Work item:
The copy should hold exactly the lines below from the one that contains "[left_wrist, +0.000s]" through the one that contains "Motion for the" and nothing else, so no pictures.

Stored data:

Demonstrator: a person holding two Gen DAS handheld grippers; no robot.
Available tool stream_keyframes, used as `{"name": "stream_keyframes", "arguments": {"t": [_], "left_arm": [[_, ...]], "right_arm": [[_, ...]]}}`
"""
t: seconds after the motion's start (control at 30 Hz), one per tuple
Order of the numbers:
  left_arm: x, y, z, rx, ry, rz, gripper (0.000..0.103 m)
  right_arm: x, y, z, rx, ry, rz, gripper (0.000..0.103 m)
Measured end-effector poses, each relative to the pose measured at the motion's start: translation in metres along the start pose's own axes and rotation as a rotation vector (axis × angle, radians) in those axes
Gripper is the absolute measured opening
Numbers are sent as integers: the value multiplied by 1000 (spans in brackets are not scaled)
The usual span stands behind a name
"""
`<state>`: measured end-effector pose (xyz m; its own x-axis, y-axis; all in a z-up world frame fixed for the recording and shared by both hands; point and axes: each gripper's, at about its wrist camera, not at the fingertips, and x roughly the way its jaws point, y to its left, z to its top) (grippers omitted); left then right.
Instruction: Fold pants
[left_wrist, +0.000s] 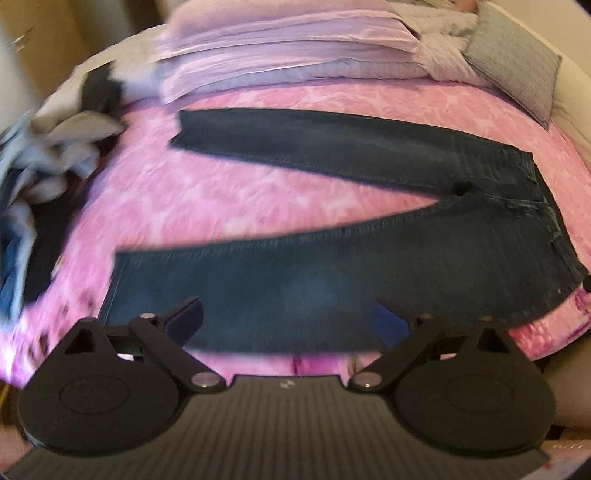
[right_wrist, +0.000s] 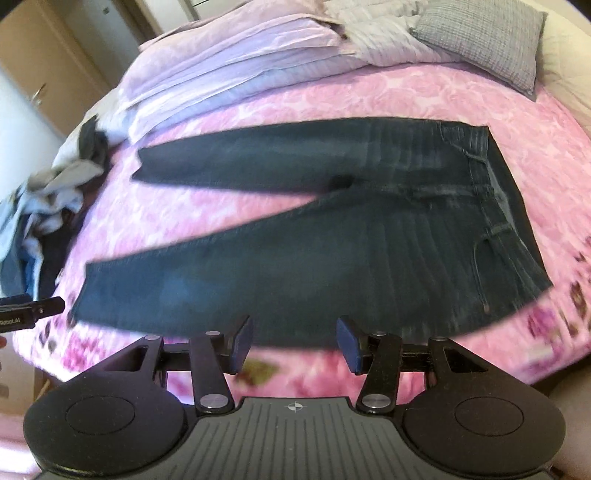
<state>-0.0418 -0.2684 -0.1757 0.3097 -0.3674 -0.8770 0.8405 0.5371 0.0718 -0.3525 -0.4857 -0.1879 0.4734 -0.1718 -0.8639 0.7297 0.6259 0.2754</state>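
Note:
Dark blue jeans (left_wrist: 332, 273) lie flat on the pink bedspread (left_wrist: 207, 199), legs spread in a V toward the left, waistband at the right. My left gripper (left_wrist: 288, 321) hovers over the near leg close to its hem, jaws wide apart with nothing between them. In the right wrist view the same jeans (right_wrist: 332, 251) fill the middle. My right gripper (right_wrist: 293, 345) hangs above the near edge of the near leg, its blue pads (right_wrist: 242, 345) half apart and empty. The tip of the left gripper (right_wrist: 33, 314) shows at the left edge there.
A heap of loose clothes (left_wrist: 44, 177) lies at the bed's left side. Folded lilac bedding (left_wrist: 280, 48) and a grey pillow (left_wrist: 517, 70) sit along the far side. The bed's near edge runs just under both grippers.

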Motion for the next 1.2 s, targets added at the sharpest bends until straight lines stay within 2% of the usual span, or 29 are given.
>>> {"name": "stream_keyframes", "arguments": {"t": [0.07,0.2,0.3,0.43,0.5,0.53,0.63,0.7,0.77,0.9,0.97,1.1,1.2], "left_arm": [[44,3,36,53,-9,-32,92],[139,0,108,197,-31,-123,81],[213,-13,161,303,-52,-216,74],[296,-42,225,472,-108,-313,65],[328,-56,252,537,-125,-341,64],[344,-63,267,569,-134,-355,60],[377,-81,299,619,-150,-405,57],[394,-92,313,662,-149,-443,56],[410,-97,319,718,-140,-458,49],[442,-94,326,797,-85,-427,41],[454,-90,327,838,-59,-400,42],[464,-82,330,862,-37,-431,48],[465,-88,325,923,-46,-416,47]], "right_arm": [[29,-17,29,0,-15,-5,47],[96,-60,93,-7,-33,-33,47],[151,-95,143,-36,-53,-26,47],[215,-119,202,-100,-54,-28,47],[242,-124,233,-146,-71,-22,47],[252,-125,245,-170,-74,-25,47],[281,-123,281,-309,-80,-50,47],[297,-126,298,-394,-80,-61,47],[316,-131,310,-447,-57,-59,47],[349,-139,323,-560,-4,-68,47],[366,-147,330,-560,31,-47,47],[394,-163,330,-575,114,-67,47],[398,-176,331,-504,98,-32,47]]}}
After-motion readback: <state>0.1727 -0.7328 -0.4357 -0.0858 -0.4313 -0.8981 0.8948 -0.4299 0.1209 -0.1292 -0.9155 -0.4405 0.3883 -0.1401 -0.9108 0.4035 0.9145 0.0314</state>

Response to this exercise:
[left_wrist, +0.000s] 
[right_wrist, +0.000s] 
<state>-0.0418 -0.2684 -0.1757 0.3097 -0.3674 -0.8770 0.8405 0.5371 0.0718 -0.3525 -0.4857 -0.1879 0.4734 -0.1718 -0.8639 0.7297 0.6259 0.2754</state>
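Note:
Dark blue jeans (left_wrist: 332, 273) lie flat on the pink bedspread (left_wrist: 207, 199), legs spread in a V toward the left, waistband at the right. My left gripper (left_wrist: 288, 321) hovers over the near leg close to its hem, jaws wide apart with nothing between them. In the right wrist view the same jeans (right_wrist: 332, 251) fill the middle. My right gripper (right_wrist: 293, 345) hangs above the near edge of the near leg, its blue pads (right_wrist: 242, 345) half apart and empty. The tip of the left gripper (right_wrist: 33, 314) shows at the left edge there.
A heap of loose clothes (left_wrist: 44, 177) lies at the bed's left side. Folded lilac bedding (left_wrist: 280, 48) and a grey pillow (left_wrist: 517, 70) sit along the far side. The bed's near edge runs just under both grippers.
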
Motion for the next 1.2 s, targets added at the sharpest bends until straight lines stay within 2% of the usual span, or 29 are given.

The output is complete, and nothing more is needed.